What does the future of Journalism look like?
Public Address held a special Journalism / Media event back on August 23rd. I couldn’t be there at the time but I was very pleased to see that a full clip has been loaded up on the 95BFM YouTube channel.
Russell Brown already wrote about the event Orcon IRL on Journalism: The Video To watch the full 2 hour clip see below. First up was Guyon Espiner of Radio NZ or (RNZ). Interviewing an interviewer must be a little tricky but getting some behind the scenes insights into what works for that show was excellent.
I actually watched the whole clip today. Kudos to Hugh Sundae and all the other helpers who got this clip up almost straight away. There was a live stream and a Facebook live stream which reached respectable viewing levels. Today someone has split the various discussions out into separate clips which is even better for time poor people which is all of us.
Ironically even though the discussion was recorded it takes a bit of time to see all of the interactions. I made a few screenshots off the clips so you can more easily visualise the various discussions. Kirsty Johnston and Alex Casey covered some serious ground and some not so serious.
Kirsty Johnston and Alex Casey. Watch out for these two 🙂
It was all good but for me the really, really interesting part was the section featuring Tim Murphy and Mark Jennings. One of the first things they spoke about was the Commerce Commission failing to reach a decision (delayed by 7 months -see Commission link below) on the proposed merger of Fairfax and NZ Herald related media companies – primarily the newspapers.
I’m pleased Comcom hasn’t rushed a decision surprisingly (to me) they are concerned with the quality, accuracy and range of the news media in New Zealand. As various people have noted before and also mentioned by both Jennings and Murphy there is a race to the bottom as the newspapers (especially) chase numbers and views rather than any other kind of metrics.
Regarding the proposed merger of Fairfax and NZHerald I wonder if the Commerce Commission is also thinking about the elaborate clusterf**k going on with Vodafone and SkyTV.

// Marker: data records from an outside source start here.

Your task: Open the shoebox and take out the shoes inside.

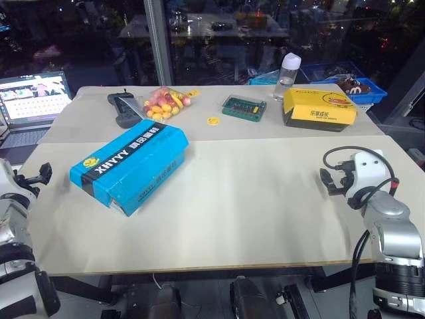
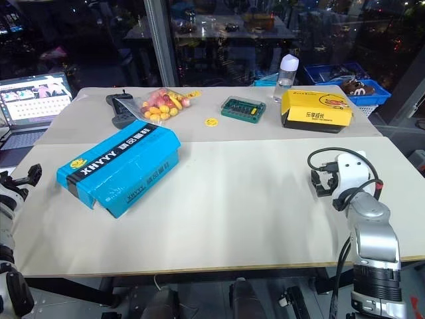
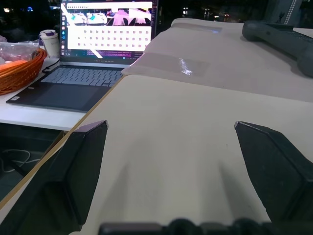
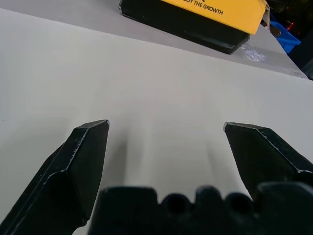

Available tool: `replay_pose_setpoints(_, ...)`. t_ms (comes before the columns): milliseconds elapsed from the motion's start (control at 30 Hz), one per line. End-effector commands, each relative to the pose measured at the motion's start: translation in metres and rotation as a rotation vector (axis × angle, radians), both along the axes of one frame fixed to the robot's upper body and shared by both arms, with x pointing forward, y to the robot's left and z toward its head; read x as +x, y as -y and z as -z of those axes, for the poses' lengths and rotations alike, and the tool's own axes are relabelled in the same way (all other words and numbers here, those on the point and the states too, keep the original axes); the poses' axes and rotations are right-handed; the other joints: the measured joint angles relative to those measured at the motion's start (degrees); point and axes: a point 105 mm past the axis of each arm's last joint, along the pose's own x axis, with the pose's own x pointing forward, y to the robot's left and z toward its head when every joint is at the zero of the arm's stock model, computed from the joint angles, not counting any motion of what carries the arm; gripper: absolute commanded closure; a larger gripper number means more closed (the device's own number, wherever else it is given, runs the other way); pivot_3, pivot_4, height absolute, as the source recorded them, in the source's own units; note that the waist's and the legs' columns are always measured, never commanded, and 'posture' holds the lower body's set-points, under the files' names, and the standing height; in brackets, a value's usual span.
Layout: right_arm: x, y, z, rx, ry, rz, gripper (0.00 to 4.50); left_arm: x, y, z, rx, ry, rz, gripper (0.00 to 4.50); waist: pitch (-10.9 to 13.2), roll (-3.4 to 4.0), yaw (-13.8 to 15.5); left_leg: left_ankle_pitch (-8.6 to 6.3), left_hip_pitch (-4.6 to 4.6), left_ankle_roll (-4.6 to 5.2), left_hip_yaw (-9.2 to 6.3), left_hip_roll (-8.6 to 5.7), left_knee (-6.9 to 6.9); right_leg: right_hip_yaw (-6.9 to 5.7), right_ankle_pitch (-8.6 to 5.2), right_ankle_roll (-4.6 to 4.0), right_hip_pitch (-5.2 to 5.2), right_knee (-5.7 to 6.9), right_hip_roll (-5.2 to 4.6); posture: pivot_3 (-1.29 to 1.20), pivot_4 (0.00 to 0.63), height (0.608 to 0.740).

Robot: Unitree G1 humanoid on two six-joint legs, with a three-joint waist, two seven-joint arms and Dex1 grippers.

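Nearest, at either edge of the desk (image 1: 252, 219): left gripper (image 3: 171, 128) and right gripper (image 4: 166, 126), jaws spread as wide as they go, nothing between them, hovering low over bare surface. Parked wide apart, probably to leave the middle free before a reach.

Further in, toward the left: the shoebox (image 1: 130, 164), lid down, lying askew with one corner toward the near edge, well apart from both grippers. Closed, so the shoes hidden if inside; opening step judged not yet begun. Skewed lie likely to call for a reach from the left, maybe with the right steadying.

Beyond, along the far strip: black tool (image 1: 123, 108), bag of coloured pieces (image 1: 163, 103), small yellow disc (image 1: 212, 121), green case (image 1: 244, 107), yellow box (image 1: 318, 107), clear bottle (image 1: 287, 75). Off the left side: laptop (image 1: 33, 100), screen lit.
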Motion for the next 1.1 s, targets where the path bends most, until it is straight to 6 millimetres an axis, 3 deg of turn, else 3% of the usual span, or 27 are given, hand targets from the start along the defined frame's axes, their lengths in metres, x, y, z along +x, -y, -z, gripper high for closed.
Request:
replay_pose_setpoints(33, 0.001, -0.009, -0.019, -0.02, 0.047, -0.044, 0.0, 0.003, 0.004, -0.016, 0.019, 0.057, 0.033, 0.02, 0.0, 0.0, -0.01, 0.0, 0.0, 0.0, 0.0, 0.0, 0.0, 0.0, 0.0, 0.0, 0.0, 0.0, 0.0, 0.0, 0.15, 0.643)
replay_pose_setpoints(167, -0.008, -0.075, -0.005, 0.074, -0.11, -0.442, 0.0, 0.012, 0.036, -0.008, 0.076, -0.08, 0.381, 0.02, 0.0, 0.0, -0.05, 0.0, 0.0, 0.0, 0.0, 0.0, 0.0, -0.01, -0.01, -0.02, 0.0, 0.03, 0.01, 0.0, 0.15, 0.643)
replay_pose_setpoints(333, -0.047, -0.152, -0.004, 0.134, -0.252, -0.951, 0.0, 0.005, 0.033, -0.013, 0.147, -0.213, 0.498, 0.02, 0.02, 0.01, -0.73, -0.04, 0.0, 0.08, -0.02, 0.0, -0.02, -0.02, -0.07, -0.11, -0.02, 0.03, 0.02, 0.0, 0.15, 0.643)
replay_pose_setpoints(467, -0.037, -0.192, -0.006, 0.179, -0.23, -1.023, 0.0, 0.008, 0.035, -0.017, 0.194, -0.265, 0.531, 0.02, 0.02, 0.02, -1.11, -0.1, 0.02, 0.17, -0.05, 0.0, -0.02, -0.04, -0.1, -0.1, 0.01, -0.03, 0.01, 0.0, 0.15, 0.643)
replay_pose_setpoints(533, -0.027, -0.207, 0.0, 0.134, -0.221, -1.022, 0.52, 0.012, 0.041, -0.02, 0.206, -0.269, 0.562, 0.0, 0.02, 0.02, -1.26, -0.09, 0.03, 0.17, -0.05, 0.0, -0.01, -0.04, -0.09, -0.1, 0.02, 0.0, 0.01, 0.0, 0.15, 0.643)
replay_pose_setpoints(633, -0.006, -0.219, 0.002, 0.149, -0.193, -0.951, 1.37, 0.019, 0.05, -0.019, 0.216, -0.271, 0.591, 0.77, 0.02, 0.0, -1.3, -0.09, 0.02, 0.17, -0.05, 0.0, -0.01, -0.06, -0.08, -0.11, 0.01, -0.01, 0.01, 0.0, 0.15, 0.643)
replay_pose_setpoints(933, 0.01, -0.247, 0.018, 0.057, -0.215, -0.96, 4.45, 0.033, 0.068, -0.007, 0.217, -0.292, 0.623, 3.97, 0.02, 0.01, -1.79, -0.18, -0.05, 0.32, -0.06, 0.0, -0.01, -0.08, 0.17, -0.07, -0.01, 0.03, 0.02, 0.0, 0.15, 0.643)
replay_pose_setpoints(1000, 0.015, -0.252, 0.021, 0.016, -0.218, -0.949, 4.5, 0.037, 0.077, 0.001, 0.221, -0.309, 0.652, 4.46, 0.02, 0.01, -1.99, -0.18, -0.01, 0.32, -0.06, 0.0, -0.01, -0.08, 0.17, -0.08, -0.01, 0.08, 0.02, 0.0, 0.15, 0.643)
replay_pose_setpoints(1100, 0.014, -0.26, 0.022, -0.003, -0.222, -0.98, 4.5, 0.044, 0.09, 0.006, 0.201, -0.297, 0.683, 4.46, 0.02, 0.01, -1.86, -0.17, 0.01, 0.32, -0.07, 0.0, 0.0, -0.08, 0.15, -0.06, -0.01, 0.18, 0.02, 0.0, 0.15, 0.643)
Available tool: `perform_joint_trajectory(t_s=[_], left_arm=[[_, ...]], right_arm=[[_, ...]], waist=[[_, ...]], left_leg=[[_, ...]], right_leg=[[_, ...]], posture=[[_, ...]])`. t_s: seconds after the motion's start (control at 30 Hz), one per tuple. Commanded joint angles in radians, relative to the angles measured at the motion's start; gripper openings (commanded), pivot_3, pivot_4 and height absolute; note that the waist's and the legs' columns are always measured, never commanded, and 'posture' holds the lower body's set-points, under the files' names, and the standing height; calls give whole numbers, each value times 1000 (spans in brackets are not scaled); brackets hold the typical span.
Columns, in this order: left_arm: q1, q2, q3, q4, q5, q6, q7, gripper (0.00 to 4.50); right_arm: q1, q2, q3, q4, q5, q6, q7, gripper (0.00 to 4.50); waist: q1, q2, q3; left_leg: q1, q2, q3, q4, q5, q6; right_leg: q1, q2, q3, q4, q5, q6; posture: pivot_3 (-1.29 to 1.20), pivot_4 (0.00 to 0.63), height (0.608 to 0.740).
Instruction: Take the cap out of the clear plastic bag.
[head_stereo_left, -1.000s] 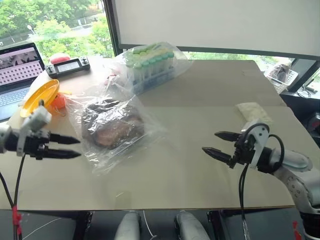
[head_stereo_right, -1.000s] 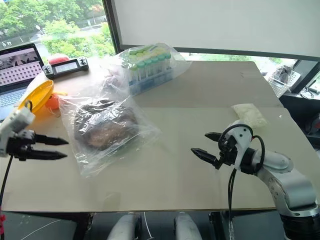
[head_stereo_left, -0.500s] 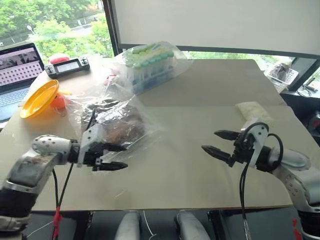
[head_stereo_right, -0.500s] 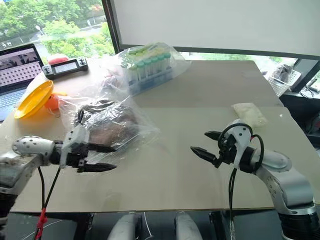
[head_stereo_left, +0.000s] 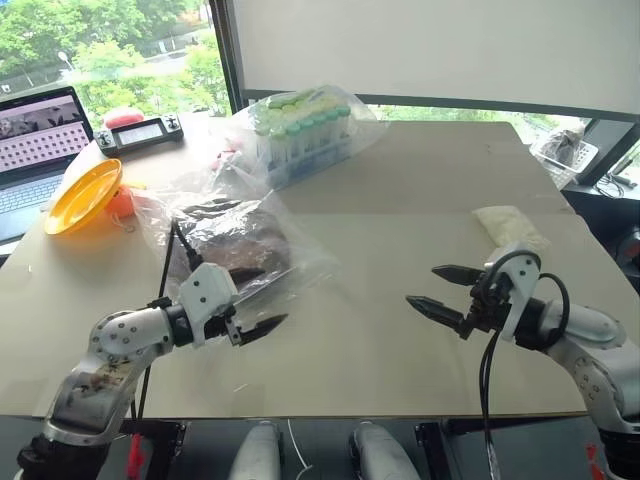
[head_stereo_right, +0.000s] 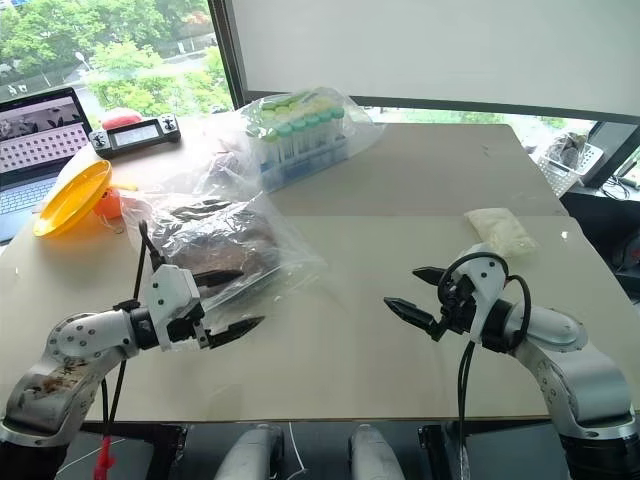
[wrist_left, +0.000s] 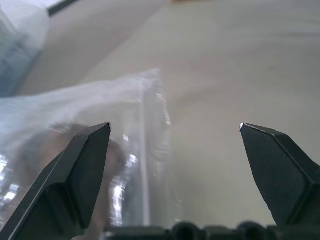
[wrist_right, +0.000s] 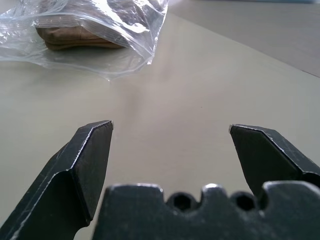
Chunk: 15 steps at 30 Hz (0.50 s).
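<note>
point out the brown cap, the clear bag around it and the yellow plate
cap (head_stereo_left: 232, 246), left eye view, on the brown fabric seen through the plastic.
clear plastic bag (head_stereo_left: 305, 262), left eye view, on the bare plastic edge beside the cap.
yellow plate (head_stereo_left: 82, 195), left eye view, on its inner face.

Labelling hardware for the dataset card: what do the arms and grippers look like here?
Both arms are silver-grey metal with rounded joint housings. The left gripper and right gripper each have a white body and two black, pointed, wedge-shaped fingers. A black cable loops from each wrist and hangs down; the left arm's cable has a red tag low down.
</note>
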Motion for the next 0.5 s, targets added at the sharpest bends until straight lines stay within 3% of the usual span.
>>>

In fact others think this also. To have all four of these dinosaur companies struggling to stay relevant at the same time is a remarkable thing to have happened – in my view.
“Sky Network Television chief executive John Fellet says he’s concerned the proposed merger between the country’s dominant publishers, NZME and Fairfax NZ, could slow down clearance for Sky’s planned tie-up with Vodafone New Zealand, which was overwhelmingly approved today by its shareholders.”
The most hopeful news came from a partial update on Murphy and Jennings new venture that sounds like it will be focussed on current events. The other bright spot was in their ongoing discussions with all parties they mentioned a sense that many people are concerned at the current “race to the bottom” in NZ media.
There was mention of the Daily Mail / Mailonline model by various people. It was pointed out that for all the “noise” the actual numbers from that experiment are not very compelling . See Economies Of Mail for more on that. MailOnline Wins Readers, Will Target Profit is a bit more up to date. While NZ newspapers haven’t gone that far yet it is not a viable business model.
Silicon Valley’s hoover leaves newspapers hunting for profit covers off the impact of FB + Google domination of the online ad markets with over 50%. This was something that was also discussed on the night. I suspect % share of digital ad budgets claimed by Google and FB in NZ is way higher.
There was another panel at the end that covered more ground on possible scenarios for media futures. It was noted that the NZHerald for all its clickbait and mindless dribble actually has around 7 or so investigative journalists doing great work.
I wouldn’t know as I only look at 2 sections of that paper and I actively avoid the front page because it is mostly rubbish. Journalism as a vocation was mentioned and the rise of specialist media like the Transport Blog were bright spots.
The event looks like it was quite brilliant for anyone who is interested in media futures. I’m heartened that it lives on as a series of videos and hopefully this will stimulate more thinking. I think the quality of the discussion and the production values very high. As Espiner said at one point – NZ is a $250b economy and only $80m is in the government budgets for “public good” journalism and that includes all media with the largest share going to TV.
Like all events of this nature it did seem that there were almost more questions than answers. It is easy to be cynical about business models and whether the government will ever do anything about the taxation of Google and Facebook before they finish “blowing up” media business models is another thing for another day. I’m not holding my breath but this story Facebook could face extra $5bn tax bill after US investigation offers a glimmer of hope.
The existential summary was “don’t waste a good crisis.” I do hope we see more great news in the media sector soon.
Footnote: Russell mentioned a project called DON’T DREAM IT’S OVER: REIMAGINING JOURNALISM IN AOTEAROA NEW ZEALAND which is a book of essays on the topic available now for $40.00 that is next on my book list.
Update: I spotted this EU proposals could see news publishers paid by Google and Facebook late last week.
“The protection, known as “neighbouring rights”, already exists for performers, record labels and broadcasters. The commission wants to extend it to the producers of news – publishers who produce largely text-based journalism.”